Search code examples
pythonamazon-web-servicespython-requestsamazon-ecsaws-fargate

Mitigating TCP connection resets in AWS Fargate


I am using Amazon ECS on AWS Fargate, My instances can access the internet, but the connection drops after 350 seconds. On average, out of 100 times, my service is getting ConnectionResetError: [Errno 104] Connection reset by peer error approximately 5 times. I found a couple of suggestions to fix that issue on my server-side code, see here and here

Cause

If a connection that's using a NAT gateway is idle for 350 seconds or more, the connection times out.

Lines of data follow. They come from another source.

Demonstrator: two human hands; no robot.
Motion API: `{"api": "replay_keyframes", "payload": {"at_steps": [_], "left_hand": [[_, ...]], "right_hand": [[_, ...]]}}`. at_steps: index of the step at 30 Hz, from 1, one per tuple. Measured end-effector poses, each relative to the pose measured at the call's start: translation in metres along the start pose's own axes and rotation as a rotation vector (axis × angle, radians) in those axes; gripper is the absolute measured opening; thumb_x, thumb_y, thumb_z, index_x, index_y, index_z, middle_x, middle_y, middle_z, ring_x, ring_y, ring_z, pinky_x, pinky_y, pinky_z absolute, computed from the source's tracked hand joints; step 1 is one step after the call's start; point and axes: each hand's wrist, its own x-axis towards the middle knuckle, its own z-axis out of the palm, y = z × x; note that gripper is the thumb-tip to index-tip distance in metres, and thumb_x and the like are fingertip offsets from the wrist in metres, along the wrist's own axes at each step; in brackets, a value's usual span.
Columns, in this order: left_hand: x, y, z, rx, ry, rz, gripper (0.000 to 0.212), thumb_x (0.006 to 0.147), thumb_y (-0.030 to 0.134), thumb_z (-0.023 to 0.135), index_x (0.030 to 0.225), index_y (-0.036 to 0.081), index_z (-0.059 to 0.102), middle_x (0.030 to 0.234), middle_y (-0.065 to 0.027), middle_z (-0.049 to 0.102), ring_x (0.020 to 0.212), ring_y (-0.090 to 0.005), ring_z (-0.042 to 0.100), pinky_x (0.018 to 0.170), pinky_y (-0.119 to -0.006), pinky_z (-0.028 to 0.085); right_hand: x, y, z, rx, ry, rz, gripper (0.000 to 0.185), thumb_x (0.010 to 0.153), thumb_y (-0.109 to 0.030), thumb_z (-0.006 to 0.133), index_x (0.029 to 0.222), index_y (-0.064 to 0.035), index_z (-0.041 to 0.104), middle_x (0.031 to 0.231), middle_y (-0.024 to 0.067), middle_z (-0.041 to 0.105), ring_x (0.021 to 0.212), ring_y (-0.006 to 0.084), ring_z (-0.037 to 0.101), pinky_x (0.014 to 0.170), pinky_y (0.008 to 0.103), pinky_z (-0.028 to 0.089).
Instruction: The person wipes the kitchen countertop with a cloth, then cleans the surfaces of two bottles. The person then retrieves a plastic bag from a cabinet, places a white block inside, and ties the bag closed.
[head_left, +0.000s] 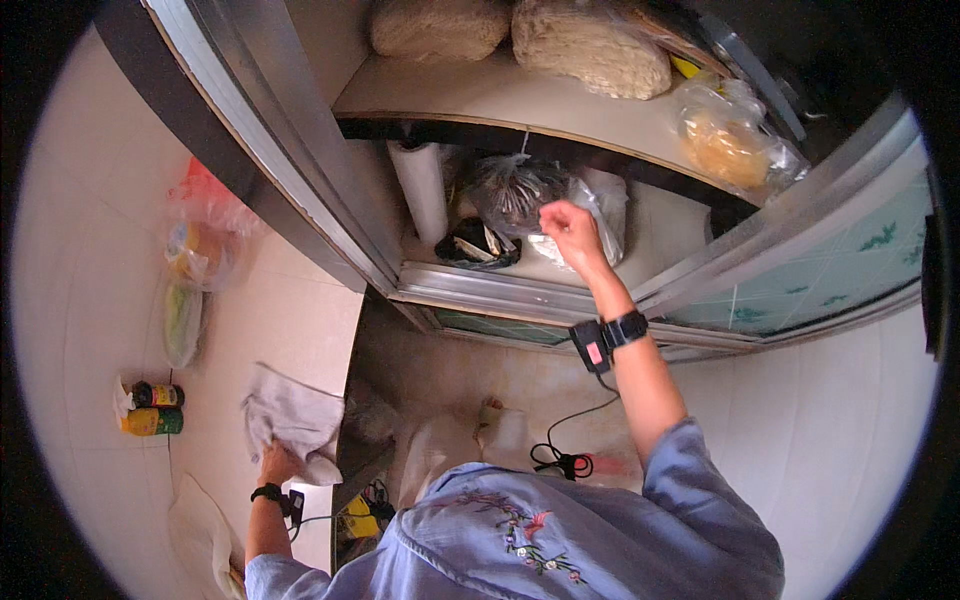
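Inside the lower compartment of a cabinet, my right hand (571, 231) is raised in front of a tied dark plastic bag (504, 191) and a white plastic bag (611, 214). Its fingers are curled; whether they hold or touch anything is unclear. A white roll (421, 187) leans at the compartment's left, beside an opened black bag (478, 244) with pale pieces in it. My left hand (277, 461) is on a greyish cloth (296, 412) on the pale counter (300, 322), its fingers partly hidden by the fabric.
The cabinet shelf (600, 124) above bears large wrapped bundles (589, 52) and a clear bag of yellowish food (720, 146). An aluminium door track (495, 289) edges the compartment. Bottles (154, 420) and bagged items (199, 255) line the counter's wall side. Cables hang from both wrist devices.
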Motion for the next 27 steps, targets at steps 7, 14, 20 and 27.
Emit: {"api": "replay_keyframes", "payload": {"at_steps": [7, 14, 20, 27], "left_hand": [[-0.020, -0.013, -0.016, -0.147, 0.015, -0.333, 0.047, 0.071, 0.020, 0.064, 0.114, 0.002, 0.057, 0.109, -0.0210, 0.061, 0.102, -0.0430, 0.055, 0.093, -0.051, 0.042], [0.001, 0.073, -0.167, -0.255, 0.464, -0.302, 0.035, 0.070, 0.011, 0.069, 0.103, 0.004, 0.060, 0.099, -0.0197, 0.065, 0.092, -0.0373, 0.062, 0.078, -0.045, 0.050], [0.025, 0.143, -0.256, -0.474, 0.450, -0.061, 0.031, 0.076, 0.013, 0.067, 0.106, 0.008, 0.062, 0.103, -0.0141, 0.065, 0.095, -0.0350, 0.062, 0.081, -0.043, 0.050], [0.043, 0.252, -0.308, -0.536, 0.429, 0.474, 0.027, 0.080, 0.012, 0.064, 0.107, 0.007, 0.063, 0.102, -0.0148, 0.065, 0.092, -0.0350, 0.063, 0.078, -0.040, 0.052]], "right_hand": [[0.104, -0.001, 0.041, -0.534, -0.051, 0.193, 0.055, 0.082, -0.046, 0.063, 0.123, -0.0101, 0.058, 0.121, 0.0175, 0.060, 0.111, 0.0327, 0.059, 0.093, 0.0418, 0.045], [0.161, 0.048, 0.063, -0.438, -0.299, 0.316, 0.061, 0.090, -0.047, 0.049, 0.138, -0.0083, 0.043, 0.144, 0.0149, 0.039, 0.134, 0.0312, 0.034, 0.109, 0.0374, 0.026], [0.131, 0.038, 0.042, -0.287, 0.178, 0.071, 0.039, 0.090, -0.026, 0.055, 0.121, -0.0017, 0.056, 0.118, 0.0153, 0.061, 0.109, 0.0283, 0.056, 0.091, 0.0370, 0.044], [0.042, -0.044, 0.006, 0.742, 0.335, 0.070, 0.023, 0.074, 0.008, 0.067, 0.095, -0.0003, 0.062, 0.081, 0.0071, 0.064, 0.062, 0.0122, 0.058, 0.057, 0.0247, 0.047]]}}
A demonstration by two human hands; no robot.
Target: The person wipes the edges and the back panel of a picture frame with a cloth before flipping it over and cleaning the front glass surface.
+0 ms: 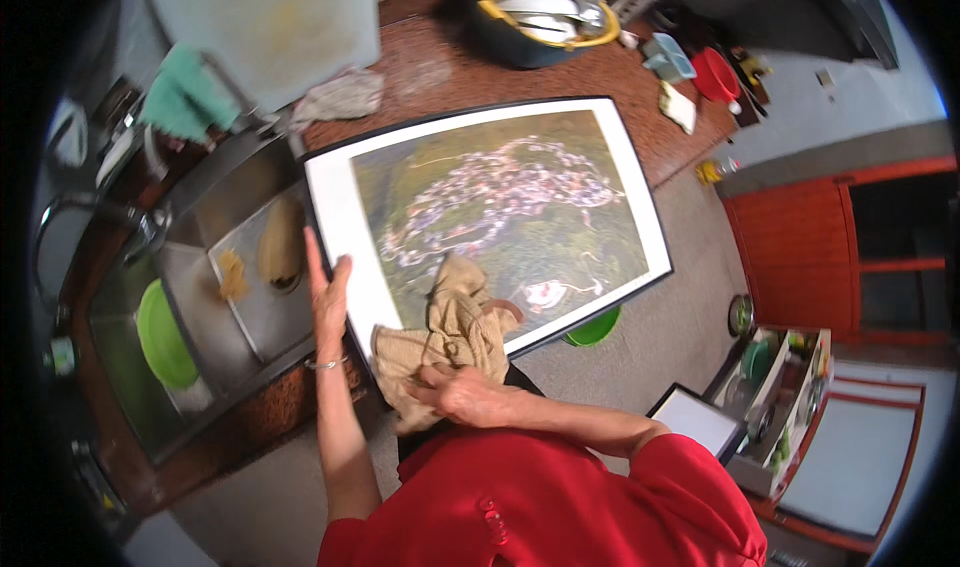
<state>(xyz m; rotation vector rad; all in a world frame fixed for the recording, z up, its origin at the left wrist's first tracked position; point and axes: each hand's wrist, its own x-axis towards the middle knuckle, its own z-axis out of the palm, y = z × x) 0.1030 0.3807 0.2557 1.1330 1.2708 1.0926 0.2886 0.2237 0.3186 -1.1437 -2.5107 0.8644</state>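
Observation:
A large framed picture (525, 184) with a black frame and white border is tilted in front of me, its far side over the counter. It shows an aerial view of a settlement amid green land. My left hand (328, 297) grips the frame's left edge, fingers on the outer side and thumb over the white border. In my right hand (465, 394) is a bunched tan cloth (450, 327), which lies over the picture's near left corner. Part of the lower image and border is hidden under the cloth.
To the left is a steel double sink (255, 297) with a green basin (166, 334) and a faucet (142, 226). A yellow-rimmed tub of dishes (540, 31) stands on the brown counter (420, 61). A green bucket (594, 328) is on the floor, partly under the frame.

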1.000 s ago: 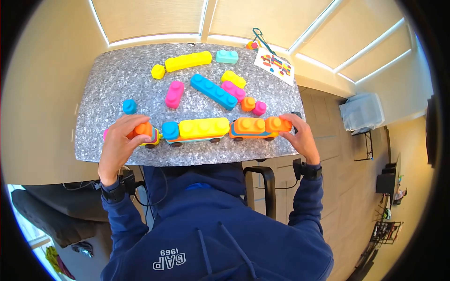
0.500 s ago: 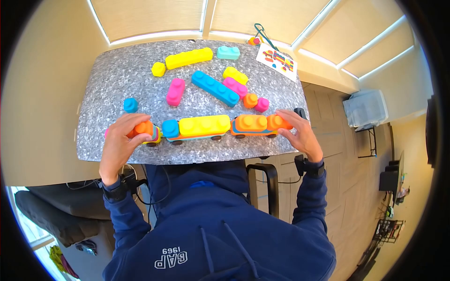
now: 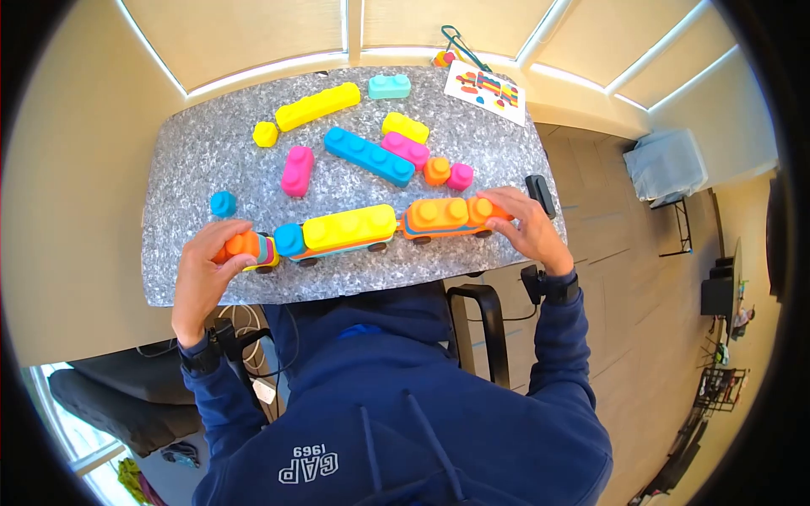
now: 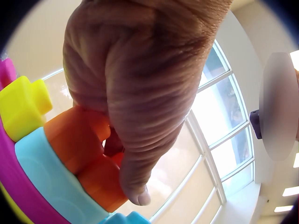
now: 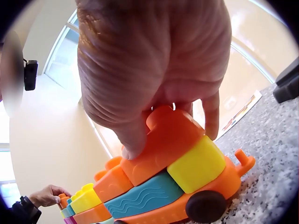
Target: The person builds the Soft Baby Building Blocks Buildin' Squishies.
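Observation:
A toy train of soft building blocks on wheeled cars stretches along the table's near side. At its left end my left hand grips an orange block, thumb on the near side. That block sits on a light blue layer; a yellow block stands beside it. My right hand holds the orange block on the right-end car, over a yellow block and a wavy teal block. Between them, the middle car carries a long yellow block and a blue block.
Beyond the train lie loose blocks: a long blue one, pink ones, a long yellow one, a teal one and several small ones. A picture card lies at the back right, a black device at the right edge.
The head view has shifted and tilted, so the table and train appear slightly turned. Both hands keep their hold on the end blocks. More of the black device shows beside the right hand.

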Demonstrator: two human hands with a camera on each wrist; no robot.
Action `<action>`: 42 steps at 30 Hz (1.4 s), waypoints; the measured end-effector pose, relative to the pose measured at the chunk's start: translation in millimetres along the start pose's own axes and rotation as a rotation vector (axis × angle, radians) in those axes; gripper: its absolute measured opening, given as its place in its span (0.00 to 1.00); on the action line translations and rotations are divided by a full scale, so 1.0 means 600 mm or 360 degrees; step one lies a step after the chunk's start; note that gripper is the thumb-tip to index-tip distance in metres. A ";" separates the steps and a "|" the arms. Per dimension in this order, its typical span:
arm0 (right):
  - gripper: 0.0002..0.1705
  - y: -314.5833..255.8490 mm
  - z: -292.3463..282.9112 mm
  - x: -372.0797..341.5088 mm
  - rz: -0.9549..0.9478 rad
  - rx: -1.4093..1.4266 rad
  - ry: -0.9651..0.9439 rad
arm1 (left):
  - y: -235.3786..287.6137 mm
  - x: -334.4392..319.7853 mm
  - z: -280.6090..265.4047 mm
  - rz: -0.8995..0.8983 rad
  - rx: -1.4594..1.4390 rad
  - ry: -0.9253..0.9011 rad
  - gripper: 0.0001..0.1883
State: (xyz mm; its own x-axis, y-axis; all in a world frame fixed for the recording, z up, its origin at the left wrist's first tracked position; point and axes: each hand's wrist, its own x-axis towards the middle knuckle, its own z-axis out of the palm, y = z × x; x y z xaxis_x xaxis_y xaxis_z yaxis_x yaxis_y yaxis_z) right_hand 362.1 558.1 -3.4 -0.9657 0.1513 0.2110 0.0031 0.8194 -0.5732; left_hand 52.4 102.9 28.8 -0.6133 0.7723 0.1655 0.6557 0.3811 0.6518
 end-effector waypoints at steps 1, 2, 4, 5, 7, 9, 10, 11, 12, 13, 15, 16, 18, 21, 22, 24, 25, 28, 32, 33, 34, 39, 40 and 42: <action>0.27 -0.003 0.000 0.001 -0.0005 0.0019 0.0011 | 0.002 0.000 -0.001 0.0006 0.0005 -0.0006 0.27; 0.26 -0.006 -0.001 0.002 0.0046 0.0064 -0.0002 | 0.005 0.000 -0.003 0.0010 0.0011 -0.0011 0.26; 0.25 -0.015 -0.005 0.004 0.0130 0.0138 -0.0021 | 0.010 0.004 -0.009 0.0004 0.0066 -0.0071 0.27; 0.25 -0.013 -0.003 0.002 0.0121 0.0160 -0.0012 | 0.013 0.008 -0.013 0.0005 0.0098 -0.0129 0.27; 0.25 0.000 0.005 0.000 0.0032 0.0148 0.0076 | 0.037 0.027 -0.043 0.0039 0.0298 -0.0194 0.27; 0.25 0.006 0.011 0.000 0.0038 0.0211 0.0098 | 0.071 0.056 -0.072 0.0078 0.0460 -0.0261 0.28; 0.25 0.009 0.012 -0.001 0.0053 0.0257 0.0105 | 0.098 0.073 -0.087 0.0193 0.0549 -0.0247 0.28; 0.25 0.011 0.012 -0.002 0.0068 0.0302 0.0109 | 0.126 0.091 -0.098 0.0306 0.0635 -0.0233 0.27; 0.25 0.014 0.014 -0.004 0.0062 0.0309 0.0111 | 0.157 0.111 -0.108 0.0302 0.0644 -0.0232 0.27; 0.25 0.018 0.018 -0.005 0.0102 0.0364 0.0119 | 0.191 0.133 -0.114 0.0493 0.0769 -0.0209 0.25; 0.25 0.023 0.024 -0.006 0.0133 0.0421 0.0137 | 0.234 0.184 -0.099 0.0689 0.0905 -0.0182 0.24; 0.25 0.024 0.025 -0.007 0.0125 0.0406 0.0146 | 0.253 0.213 -0.086 0.0805 0.0948 -0.0247 0.23; 0.25 0.025 0.026 -0.009 0.0113 0.0386 0.0164 | 0.278 0.285 -0.053 0.0974 0.0968 -0.0443 0.20; 0.24 0.022 0.026 -0.008 0.0114 0.0440 0.0170 | 0.247 0.395 0.046 0.1091 0.0966 -0.0650 0.15; 0.24 0.022 0.025 -0.008 0.0115 0.0442 0.0166 | 0.237 0.422 0.082 0.0994 0.1018 -0.0706 0.16; 0.24 0.024 0.025 -0.009 0.0128 0.0454 0.0163 | 0.198 0.469 0.151 0.0895 0.1094 -0.0767 0.17; 0.24 0.025 0.025 -0.009 0.0126 0.0447 0.0169 | 0.175 0.488 0.183 0.0896 0.1117 -0.0773 0.17; 0.25 0.021 0.025 -0.010 0.0153 0.0440 0.0172 | 0.139 0.518 0.244 0.0770 0.1089 -0.0778 0.17; 0.26 0.023 0.025 -0.011 0.0157 0.0418 0.0175 | 0.087 0.538 0.294 0.0801 0.0814 -0.0772 0.17; 0.26 0.024 0.026 -0.011 0.0126 0.0425 0.0189 | 0.080 0.542 0.302 0.0846 0.0810 -0.0755 0.17; 0.26 0.024 0.027 -0.011 0.0095 0.0432 0.0205 | 0.073 0.547 0.308 0.0891 0.0807 -0.0740 0.18; 0.26 0.027 0.029 -0.013 0.0115 0.0448 0.0197 | 0.063 0.552 0.320 0.0881 0.0735 -0.0726 0.16; 0.26 0.029 0.030 -0.014 0.0115 0.0455 0.0204 | 0.063 0.553 0.319 0.0899 0.0693 -0.0704 0.15; 0.26 0.029 0.030 -0.014 0.0113 0.0443 0.0211 | 0.067 0.546 0.312 0.0959 0.0709 -0.0643 0.15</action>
State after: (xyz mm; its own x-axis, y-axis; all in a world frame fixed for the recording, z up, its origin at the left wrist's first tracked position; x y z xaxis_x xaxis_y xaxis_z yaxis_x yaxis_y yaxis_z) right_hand 365.8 561.0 -29.5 -0.9233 0.2883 0.2538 -0.0197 0.6242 -0.7810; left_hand -39.6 466.2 -29.4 0.0446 0.9973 0.0588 0.9838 -0.0541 0.1710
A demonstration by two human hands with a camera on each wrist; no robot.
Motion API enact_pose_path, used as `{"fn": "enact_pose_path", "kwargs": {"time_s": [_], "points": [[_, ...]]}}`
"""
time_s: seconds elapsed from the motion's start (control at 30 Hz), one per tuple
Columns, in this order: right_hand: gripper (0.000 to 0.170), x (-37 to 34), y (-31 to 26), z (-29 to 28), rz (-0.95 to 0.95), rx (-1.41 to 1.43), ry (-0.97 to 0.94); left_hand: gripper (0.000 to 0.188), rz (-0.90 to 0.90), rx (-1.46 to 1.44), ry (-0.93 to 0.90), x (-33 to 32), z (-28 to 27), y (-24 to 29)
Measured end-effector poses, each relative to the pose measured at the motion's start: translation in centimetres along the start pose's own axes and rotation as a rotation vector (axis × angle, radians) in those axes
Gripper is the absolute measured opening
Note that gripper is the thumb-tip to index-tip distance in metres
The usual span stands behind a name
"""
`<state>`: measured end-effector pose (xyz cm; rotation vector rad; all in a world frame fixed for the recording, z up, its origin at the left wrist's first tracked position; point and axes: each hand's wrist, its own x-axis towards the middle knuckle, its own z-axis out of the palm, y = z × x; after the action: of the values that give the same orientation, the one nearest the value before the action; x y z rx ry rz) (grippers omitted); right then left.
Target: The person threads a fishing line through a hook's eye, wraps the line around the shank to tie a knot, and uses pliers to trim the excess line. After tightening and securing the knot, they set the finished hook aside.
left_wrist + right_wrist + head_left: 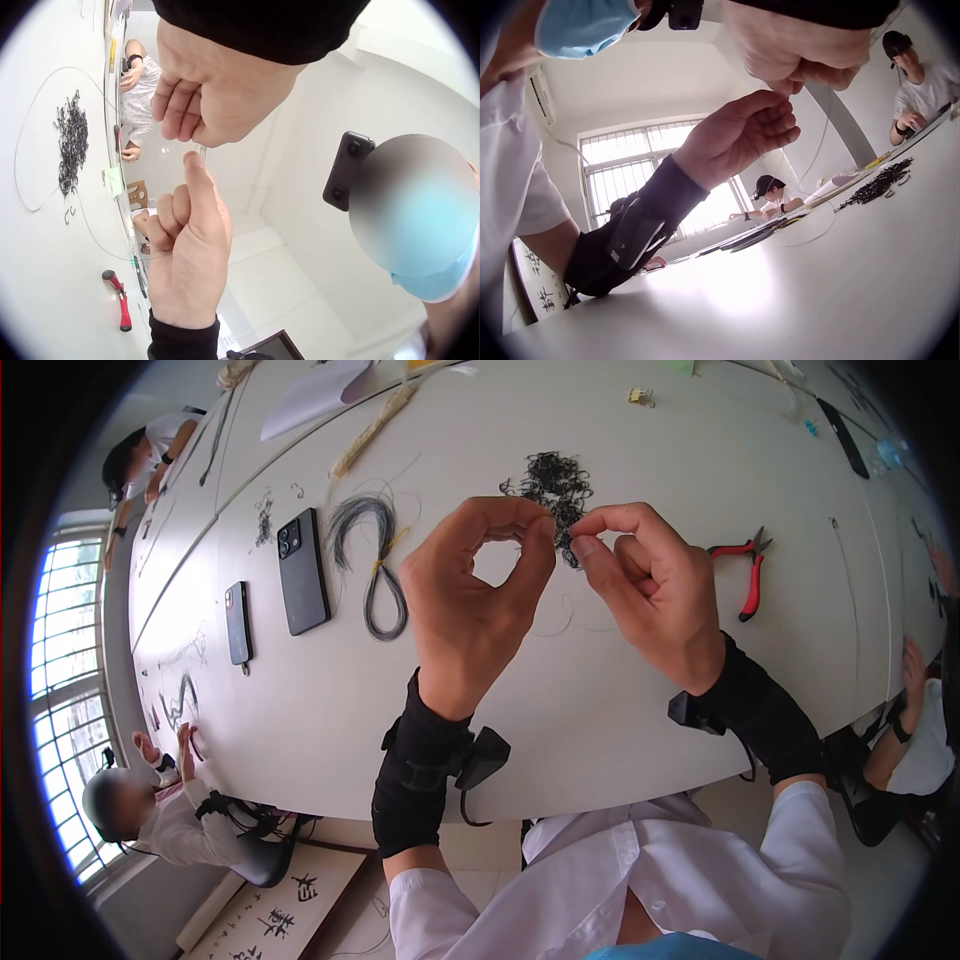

When a connection times out, a NAT gateway returns an RST packet to any resources behind the NAT gateway that attempt to continue the connection (it does not send a FIN packet).

Solution

To prevent the connection from being dropped, you can initiate more traffic over the connection. Alternatively, you can enable TCP keepalive on the instance with a value less than 350 seconds.

Existing Code:

url = "url to call http"
params = {
   "year": year,
   "month": month
}
response = self.session.get(url, params=params)

To fix that I am currently using a band-aid retry logic solution using tenacity,

@retry(
        retry=(
            retry_if_not_exception_type(
                HTTPError
            )  # specific: requests.exceptions.ConnectionError
        ),
        reraise=True,
        wait=wait_fixed(2),
        stop=stop_after_attempt(5),
)
def call_to_api():
    url = "url to call HTTP"
    params = {
       "year": year,
       "month": month
    }
    response = self.session.get(url, params=params)

So my basic question is how can I use python requests correctly to do any of the below solutions,

  • Close the connection before 350 seconds of inactivity

  • Enable Keep-Alive for TCP connections


Solution

  • Posting solution for the future user who will face this issue while working on AWS Farget + NAT,

    We need to set the TCP keepalive settings to the values dictated by our server-side configuration, this PR helps me a lot to fix my issue: https://github.com/customerio/customerio-python/pull/70/files

    import socket
    from urllib3.connection import HTTPConnection
    
    
    HTTPConnection.default_socket_options = ( HTTPConnection.default_socket_options + [
            (socket.SOL_SOCKET, socket.SO_KEEPALIVE, 1),
            (socket.SOL_TCP, socket.TCP_KEEPIDLE, 300),
            (socket.SOL_TCP, socket.TCP_KEEPINTVL, 60)
            ]
    )